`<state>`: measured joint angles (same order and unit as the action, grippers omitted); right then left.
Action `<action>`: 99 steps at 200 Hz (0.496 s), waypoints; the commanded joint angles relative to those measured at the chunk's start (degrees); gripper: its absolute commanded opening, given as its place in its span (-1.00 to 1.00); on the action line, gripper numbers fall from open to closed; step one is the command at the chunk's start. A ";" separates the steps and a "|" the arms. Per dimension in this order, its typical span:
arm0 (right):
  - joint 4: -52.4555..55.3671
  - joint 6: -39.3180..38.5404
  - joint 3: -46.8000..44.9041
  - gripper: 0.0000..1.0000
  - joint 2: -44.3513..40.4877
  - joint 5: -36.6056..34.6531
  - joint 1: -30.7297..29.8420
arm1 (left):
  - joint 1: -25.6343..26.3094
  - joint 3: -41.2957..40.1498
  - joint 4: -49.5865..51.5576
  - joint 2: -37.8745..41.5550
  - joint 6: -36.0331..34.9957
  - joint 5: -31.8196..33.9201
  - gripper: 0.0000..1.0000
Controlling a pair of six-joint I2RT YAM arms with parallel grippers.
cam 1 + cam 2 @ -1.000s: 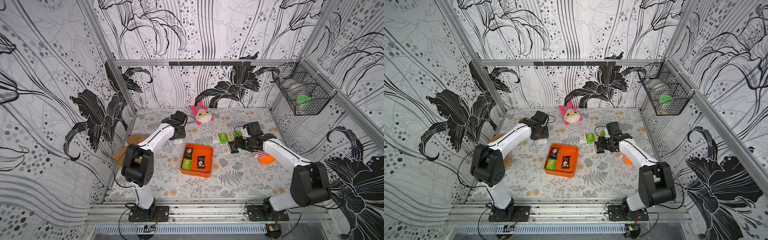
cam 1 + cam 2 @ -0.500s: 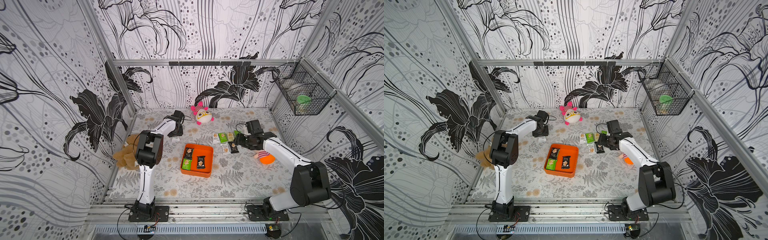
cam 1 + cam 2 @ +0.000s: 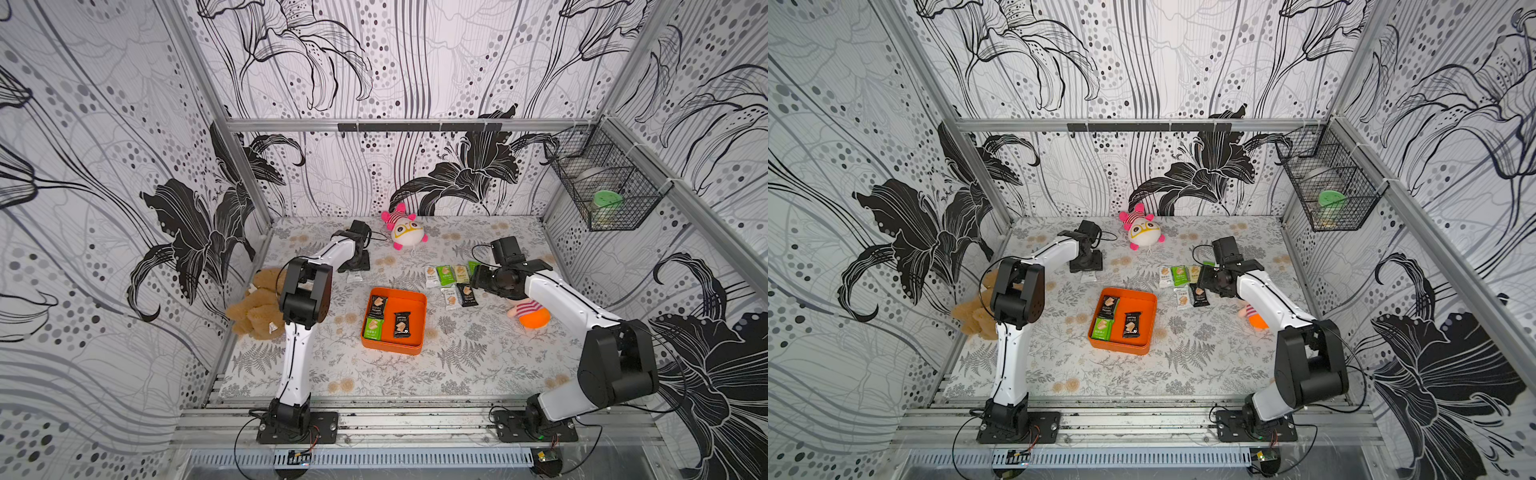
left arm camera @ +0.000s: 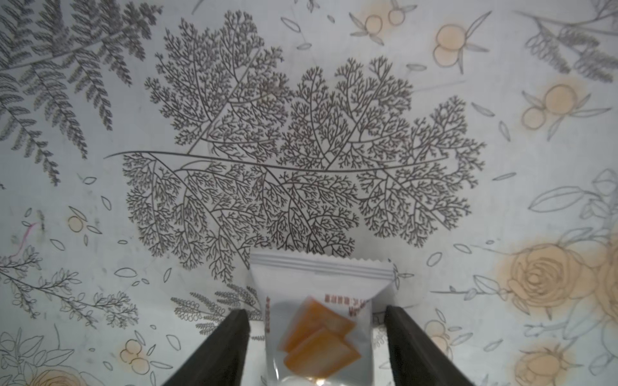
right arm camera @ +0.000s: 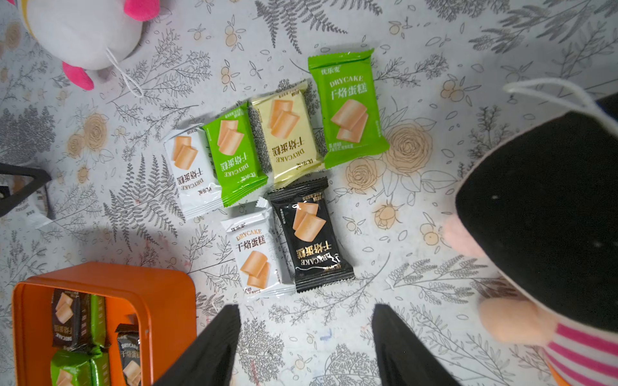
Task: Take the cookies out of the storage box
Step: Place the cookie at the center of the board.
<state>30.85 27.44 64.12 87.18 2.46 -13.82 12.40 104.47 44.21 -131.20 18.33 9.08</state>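
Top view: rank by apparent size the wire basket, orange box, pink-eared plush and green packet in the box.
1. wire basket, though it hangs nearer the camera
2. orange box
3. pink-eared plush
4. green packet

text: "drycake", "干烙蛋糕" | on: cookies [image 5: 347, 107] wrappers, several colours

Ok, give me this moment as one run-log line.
left fingers: open, white packet between them on table | right fingers: open, empty, by six packets outside | storage box: three cookies visible inside
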 commanded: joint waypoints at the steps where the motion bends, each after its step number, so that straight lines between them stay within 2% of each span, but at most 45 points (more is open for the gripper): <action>1: 0.88 0.02 1.47 0.37 0.41 -0.71 0.23 | -0.29 1.47 0.87 0.89 0.45 0.46 0.53; 56: -1.26 -0.97 -1.07 0.38 -1.30 1.94 0.28 | 1.22 -5.30 -0.55 13.73 5.24 -1.67 0.61; 99: -3.31 -1.68 -4.18 0.37 -3.32 4.60 0.29 | 8.77 -15.75 -2.68 24.92 11.77 -0.82 0.62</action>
<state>28.77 27.18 62.04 86.21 4.91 -13.82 16.34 93.71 43.62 -111.11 24.91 8.40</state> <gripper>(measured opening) 0.688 0.813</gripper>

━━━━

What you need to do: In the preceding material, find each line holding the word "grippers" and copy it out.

Solved problem:
`<state>`: measured joint angles (same order and unit as the action, grippers omitted); right then left.
Controlling a pair of six-joint I2RT YAM arms with parallel grippers.

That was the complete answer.